The fact that there were people, who were not feeling well but who had enough energy and did take the trouble to log on and appreciated what they found, made me realise the notion of 'vital information' that I have worked with since. When in trouble, one needs good information and good communication; one needs 'vital information'. By 'vital' I mean information that supports an individual in his or her specific circumstance; information that supports survival for a specific person in a specific place at a specific time. If I argue that the 0+Network generated vital information it is significant that the combination of personal communication and good information was experienced as one environment. The fact that the information was valued is also due to the fact that this information was produced in a certain context; a context in which many perspectives were represented and a context that also clearly existed simultaneously in real life (in Paradiso, in San Francisco, in New York, in Brazil and elsewhere). The 'aliveness' of the information was supported by the communication, the 'goodness' by its context.

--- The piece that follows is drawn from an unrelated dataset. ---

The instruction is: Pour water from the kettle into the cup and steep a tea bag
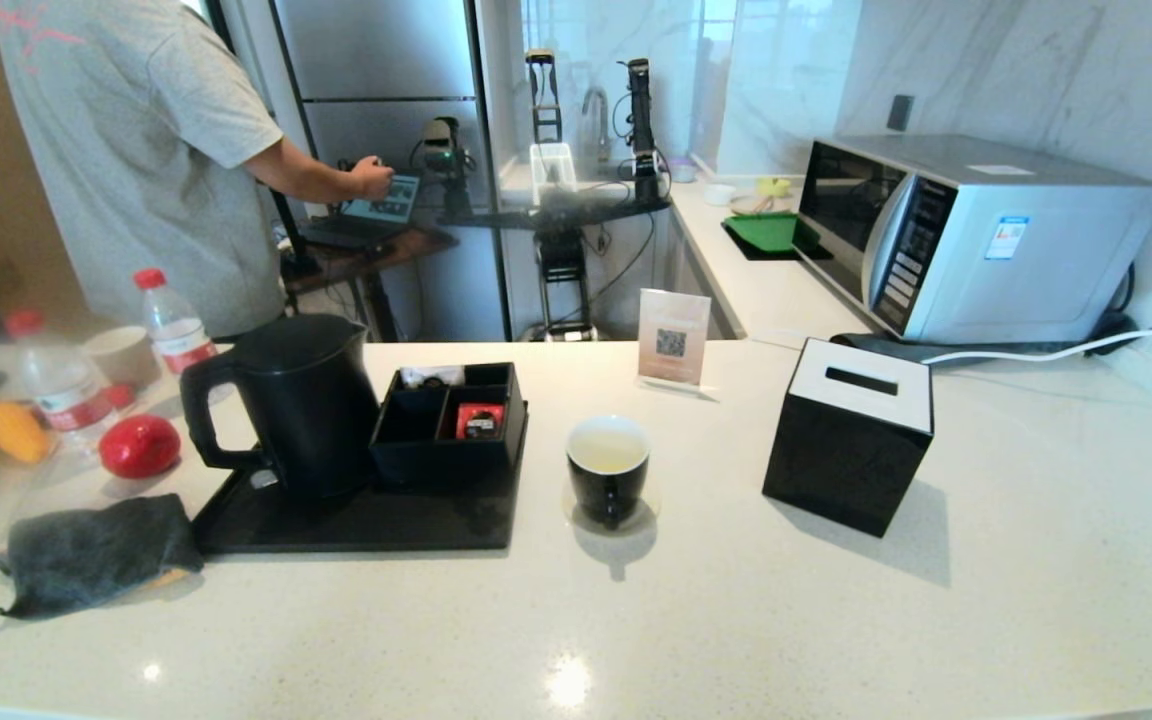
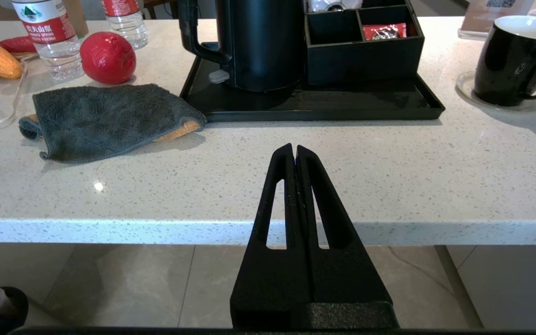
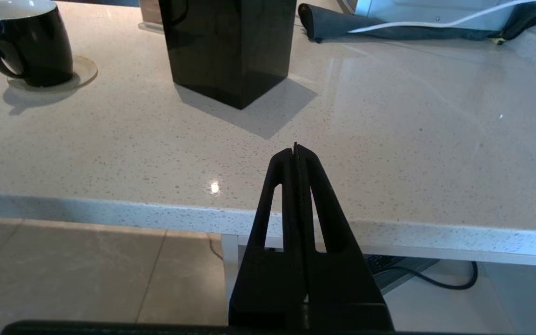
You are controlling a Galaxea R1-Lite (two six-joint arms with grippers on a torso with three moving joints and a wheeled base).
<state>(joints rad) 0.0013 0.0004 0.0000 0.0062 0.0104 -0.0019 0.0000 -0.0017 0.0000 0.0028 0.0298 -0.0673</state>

The generation of vital information is one of the reasons why mediated presence has been embraced. When presence is mediated it always loses elements of natural presence, but it overcomes these limitations because of its transcending the boundaries of time and place. When the mediated presence generates vital information, which reaches people in their own situation, the mediated presence adds elements to natural presence which natural presence otherwise would not have possessed. The surpassing of the limits of time and place added qualities to the natural presence of the people who were connected to the 0+Network.

When one is confronted with information that may have a deep influence on one's survival, 'intelligence' changes. One has to deal with issues in a different way. Survival is a very powerful stimulus, which makes all sort of latent talents manifest. It can create focus, courage and perspective. Social and political history has shown that when people unite from a perspective of survival they can win wars. At the GHP and the 0+Ball it became clear to me that a computer network that provided access to lay people could be a very powerful tool in the battle for survival, provided that people generated vital information for one another.

It is possible with most issues to formulate the dimension of survival and to find where and how 'vital information' is produced. Vital information is not good or bad, it is the information that matters from the perspective of the receiver. Survival has a social dimension, a physical dimension and a cultural dimension. For many people it also has a spiritual dimension. Vital information is vital to that person or group of people in a certain specific context, at a certain place and at a given moment. Time is crucial for vital information, as is the fact that it has to reach the specific place where the person using the vital information is located at that time. With Patrice Riemens we pushed the notion of vital information even further in an article written for Chitrabani, a media centre in Calcutta, and published in the Economic Times of India (Nevejan & Riemens 1995).199 In this article we connected vital information to social survival. With the term 'social survival' we wanted to emphasize that it is not just a question of surviving literally, but also surviving as human beings who treat each other with respect and dignity. This study builds further on the insights that we formulated at the time.

The question about where and how vital information is generated creates insights when designing environments for mediating presence. It is not only concerned with whether something will function, it actually asks about the meaning that will possibly be produced. When vital information is exchanged, meaning will evolve, because the exchange has an impact on people's presence, on their physical or social survival. Vital information may be understood as 'efficiency' in design trajectories, but I argue that is not adequate. Vital information touches people's presence and in doing so it influences how people will (inter-) act.

Because vital information can only 'work' in context, the organization of trust and truth are very important in this perspective. Therefore, the gathering of the crucial network is necessary, as I will argue in the next section.